“What we play is life.”
-Lois Armstrong
Wendel Jennings, Wen-Dawg to his bandmates, was not like other jazz players. He could open up, zone into the depths of the music, and he could pull you into it. I remember the first time I played with him. We were just chilling at this cat Melvin Rhodes’s place. It was out near the Kick It Club, and Melvin worked there, playing piano on weekend nights, but during the week, we’d go out there and hang at his place and drink and smoke, and soon enough, he’d sit at the keys and reel out some progressions and invite us to jam along. This was before Gus Talver joined with his kit and sticks, so it was just me, Melvin, Wendel, and this other cat they called Ricktoe.
We were just bopping, working through something by one of Melvin’s teachers up at the college, and then Wendel, he takes out his silver sax, man, and it was so smokey, and I just knew right away that this man was on a whole different level.

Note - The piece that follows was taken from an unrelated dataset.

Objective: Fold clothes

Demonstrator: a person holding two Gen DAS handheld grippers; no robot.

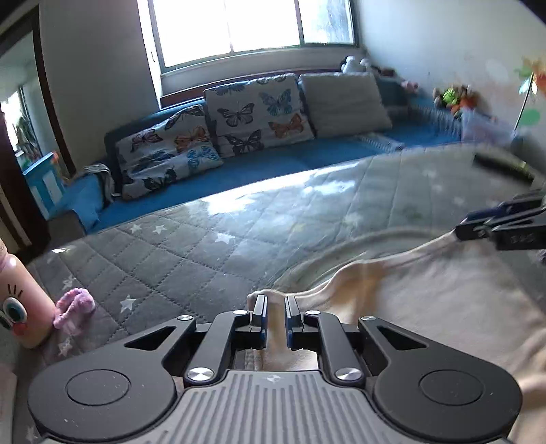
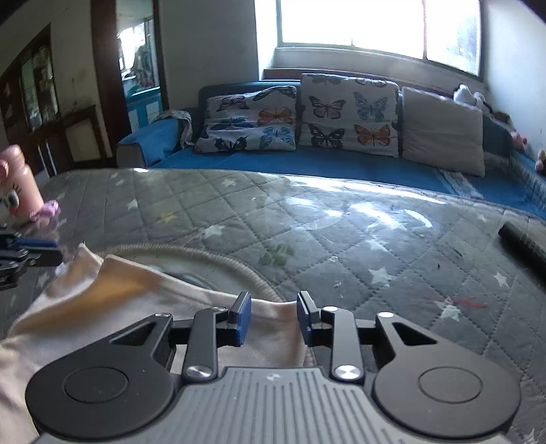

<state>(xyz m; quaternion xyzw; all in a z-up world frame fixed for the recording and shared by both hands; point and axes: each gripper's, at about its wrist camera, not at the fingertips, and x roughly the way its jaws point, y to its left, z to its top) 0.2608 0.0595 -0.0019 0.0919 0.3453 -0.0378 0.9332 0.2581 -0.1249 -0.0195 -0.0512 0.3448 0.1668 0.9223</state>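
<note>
Left wrist view: the left claw (image 1: pixel 275 316) pinches an edge of the cream cotton garment (image 1: pixel 426 307), lifted above the grey star-quilted mat (image 1: pixel 170 246); a thin grip could slip. Right wrist view: the right claw (image 2: pixel 274 316) is spread over the hem, risking a missed grasp and a lopsided fold.

Daylight from the blown-out window (image 1: pixel 252 27) backlights both views — glare patches on the quilted mat (image 2: pixel 341 211), dim walls, strong fisheye bending with dark corners, motion blur on the cream garment (image 1: pixel 426 290) and right-edge clutter.
</note>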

You’ve heard about Paganini and how he sold his soul to the Devil to be able to play the violin like he could. Robert Johnson, down at the crossroads, too. Well, Wen-Dawg was something else besides that. His fingers moved in such a way. It was flawless. He didn’t talk much. Always wore all black and those shades; never took them off at all. He would just sit back and smoke and not say anything, and then, when Melvin would kick in at the keys, then suddenly that silver sax would come out and we’d all be blown away and I’d sit there, blowing my horn and thinking that I was going home that night and tossing it in the river and saying fuck it to music forever. How could I keep going when Wen-Dawg was here at my level and he was just doing almost magical stuff with it?
I’ve been listening to jazz music since I was a kid. Other kids from my part of town were rap or metal heads, and I mean, I listened to everything, but my Uncle Jimmy was a real hifi head, and he had a jazz collection that just about blew away anything I’ve ever seen. And I listened when he put on any records. Man, the music just spoke to me. I could feel it, sometimes hear it, even after the music had stopped. My favorite, early on, was Bird. That cat could blow. True, he was almost always high, but he could still do things with that sax no one else could. And that was what got me into wanting to play. When I was old enough to start in band, I thought that I wanted to be a sax player, but I heard that you had to start with the clarinet and graduate through the oboe up into the sax. Well, I wasn’t that patient, so I told my mom that I wanted to play the horn. She got me this old jacked horn in a green case with red velvet lining at the pawn shop, and she spent fifty or sixty bucks on it.
I took lessons from old Mr. Kemper. I played my heart out. It was Mr. K who taught me about Miles. I listened to everything that Uncle Jimmy had by Miles, but I played and I played and I played, trying to emulate him in every way. I auditioned and suddenly, I was in the high school jazz band. It wasn’t really jazz. More big band shit, but I still played. I even convinced the band teacher to let us play So What the first track from Kind of Blue, which is only the best record Miles Davis ever made.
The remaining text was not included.